Like the African National Congress in South Africa, the National League for Democracy remains the country’s pre-eminent political force, with broad voter loyalty shaped by the long years of political imprisonment endured by its founders.

But the party was not expected on Sunday to win with quite the landslide it did five years ago. Back then, having the mantle of the opposition party was enough to propel candidates to victory.

This time around, there was sniping about the National League of Democracy’s shortcomings as a governing party. The pandemic hit Myanmar late but it is now sweeping through a country with one of the worst health care systems in the world. Despite the lifting of international sanctions imposed because of human rights concerns, Myanmar never received an expected boon in foreign investment. The coronavirus has thrashed the economy further.

And for all the voter enthusiasm that was recorded on Sunday, more than 1.5 million people among an electorate of 37 million were excluded from the polls. Last month, the election commission canceled the vote for many ethnic minorities living in conflict zones, citing security concerns. Legal experts pointed out that the vote should have been suspended, not canceled outright, and wondered whether the disenfranchisement was a deliberate tactic by the governing party.

“In some ethnic areas, people are very hostile to the N.L.D. and support ethnic parties instead,” said Andrew Ngun Cung Lian, a constitutional scholar who also served as an ethnic peace negotiator. “It feels like the N.L.D. took advantage of the fighting to silence ethnic people.”

In addition to those whose votes were canceled last month, a million or so Rohingya Muslims, many of whom were pushed out of the country by ethnic cleansing campaigns, were not able to cast ballots either.

Ethnic minority groups make up about one-third of Myanmar’s population, and they have suffered disproportionately from persecution by the military: gang rape, forced labor and village burnings, among other crimes documented by human rights groups.

In Mon State in southeastern Myanmar, Mi Yin Sa Ning said she had chosen a Mon ethnic party over the National League for Democracy. Like many in the state, she was furious when the government named a bridge there after Ms. Aung San Suu Kyi’s father, an independence icon who is viewed by some in Mon as a subjugator.

“Daw Aung San Suu Kyi always says the words ‘federal democratic country,’ but her actions only lead to dictatorship,” Ms. Yin Sa Ning said. “Both she and the military are working to get power, not for the citizens.”

The Mon Union Party appeared to have cut into the National League for Democracy’s dominance in Mon State, according to preliminary results released late on Sunday night.
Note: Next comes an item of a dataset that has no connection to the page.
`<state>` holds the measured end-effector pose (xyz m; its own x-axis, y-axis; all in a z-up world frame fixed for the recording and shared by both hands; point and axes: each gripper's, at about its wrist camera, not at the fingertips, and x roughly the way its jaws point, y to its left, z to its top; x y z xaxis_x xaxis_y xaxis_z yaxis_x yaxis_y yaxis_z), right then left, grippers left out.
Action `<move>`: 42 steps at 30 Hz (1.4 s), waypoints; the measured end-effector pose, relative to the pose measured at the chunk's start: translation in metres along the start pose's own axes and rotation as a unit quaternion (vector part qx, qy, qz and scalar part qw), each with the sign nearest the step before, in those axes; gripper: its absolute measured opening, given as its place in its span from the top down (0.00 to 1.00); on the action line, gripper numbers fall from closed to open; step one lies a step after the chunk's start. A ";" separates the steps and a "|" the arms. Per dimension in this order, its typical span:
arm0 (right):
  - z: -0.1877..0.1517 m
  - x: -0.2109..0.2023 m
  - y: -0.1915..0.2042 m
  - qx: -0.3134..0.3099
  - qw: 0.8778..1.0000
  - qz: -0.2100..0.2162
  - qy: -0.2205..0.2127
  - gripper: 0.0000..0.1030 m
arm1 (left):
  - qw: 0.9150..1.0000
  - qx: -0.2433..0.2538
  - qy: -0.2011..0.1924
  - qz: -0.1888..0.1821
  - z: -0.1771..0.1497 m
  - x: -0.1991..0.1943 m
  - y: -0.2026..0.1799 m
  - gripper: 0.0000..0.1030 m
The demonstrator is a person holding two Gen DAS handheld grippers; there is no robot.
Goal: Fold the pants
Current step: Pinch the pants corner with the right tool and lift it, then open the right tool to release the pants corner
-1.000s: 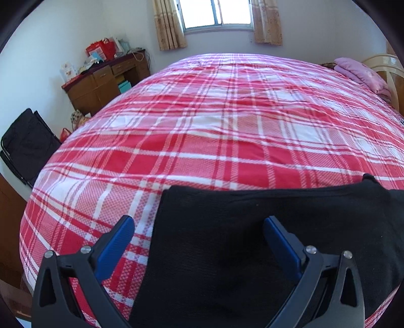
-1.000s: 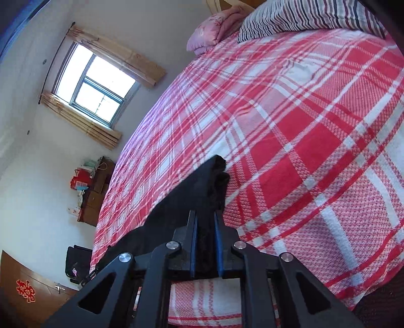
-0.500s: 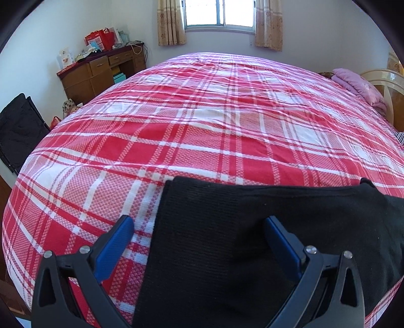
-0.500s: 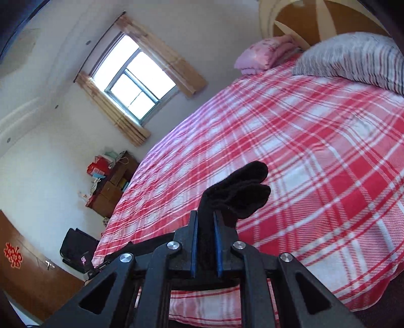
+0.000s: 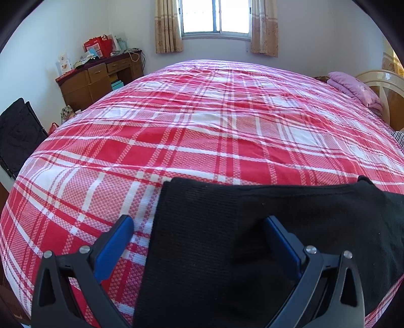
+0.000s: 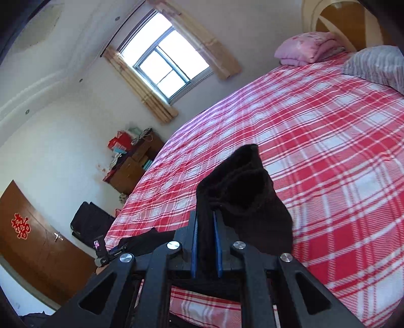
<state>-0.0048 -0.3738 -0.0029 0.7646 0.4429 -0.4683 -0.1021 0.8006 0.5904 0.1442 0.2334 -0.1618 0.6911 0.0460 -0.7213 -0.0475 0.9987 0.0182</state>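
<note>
Black pants lie flat near the front edge of a bed with a red and white plaid cover. My left gripper is open, its blue pads straddling the left end of the pants, one pad over the plaid, one over the cloth. My right gripper is shut on the other end of the black pants and holds it lifted above the bed, the cloth flopping over the fingers.
A wooden desk with boxes stands at the far left by the window. A black bag leans against the left wall. A pink folded blanket and striped pillow lie by the headboard. A brown door is at left.
My right gripper has lifted its end of the pants up off the bed and tilted upward. My left gripper has stayed open over the left end, shifting slightly.
</note>
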 end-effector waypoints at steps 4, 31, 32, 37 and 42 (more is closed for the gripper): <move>-0.001 0.026 0.018 -0.018 1.000 0.012 0.021 0.89 | 1.000 0.000 -0.001 0.000 -0.001 0.000 0.000 0.00; -0.071 0.209 0.087 -0.083 0.976 0.048 0.194 0.89 | 1.000 0.001 -0.006 0.002 -0.002 -0.001 -0.001 0.00; -0.075 0.214 0.089 -0.087 0.975 0.046 0.199 0.89 | 1.000 0.001 -0.006 0.002 -0.002 0.000 -0.001 0.00; -0.092 0.239 0.099 -0.099 0.969 0.043 0.223 0.89 | 1.000 0.002 -0.007 0.002 -0.003 -0.001 -0.001 0.00; -0.105 0.257 0.109 -0.116 0.963 0.036 0.241 0.89 | 1.000 0.002 -0.007 0.002 -0.003 -0.001 -0.001 0.00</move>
<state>0.1140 -0.1308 -0.1279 0.3723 0.5914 -0.7153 -0.3266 0.8049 0.4954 0.1413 0.2320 -0.1636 0.7015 0.0502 -0.7109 -0.0469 0.9986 0.0242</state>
Ms. Aung San Suu Kyi’s treatment of ethnic minorities, particularly her refusal to condemn the ethnic cleansing of the Rohingya, has led international governments to withdraw their awards and keys to their cities. Her reputation as a human rights icon shattered last year when she led her country’s defense against charges of genocide at the International Court of Justice.

But at home, where extremist monks are fanning sectarian flames, some in the Buddhist heartland see her instead as a pawn of oil-rich Sheikhs. They worry that an Islamic wave will wash over Buddhist-majority Myanmar, as it did centuries ago from Afghanistan to Indonesia, even though only about 5 percent of the country is Muslim.

Perhaps to counter those fears, the National League for Democracy fielded no Muslim candidates in 2015. This time around, there were only two. (Both candidates won on Sunday, one against Ms. Ei Thinzar Maung.)

“Aung San Suu Kyi’s government is not protecting the country,” said U Raja, a monk who is part of a nationalist Buddhist movement. “They are building their power just to show off and have no skill in ruling the country.”

Hannah Beech reported from Bangkok and Saw Nang from Yangon, Myanmar.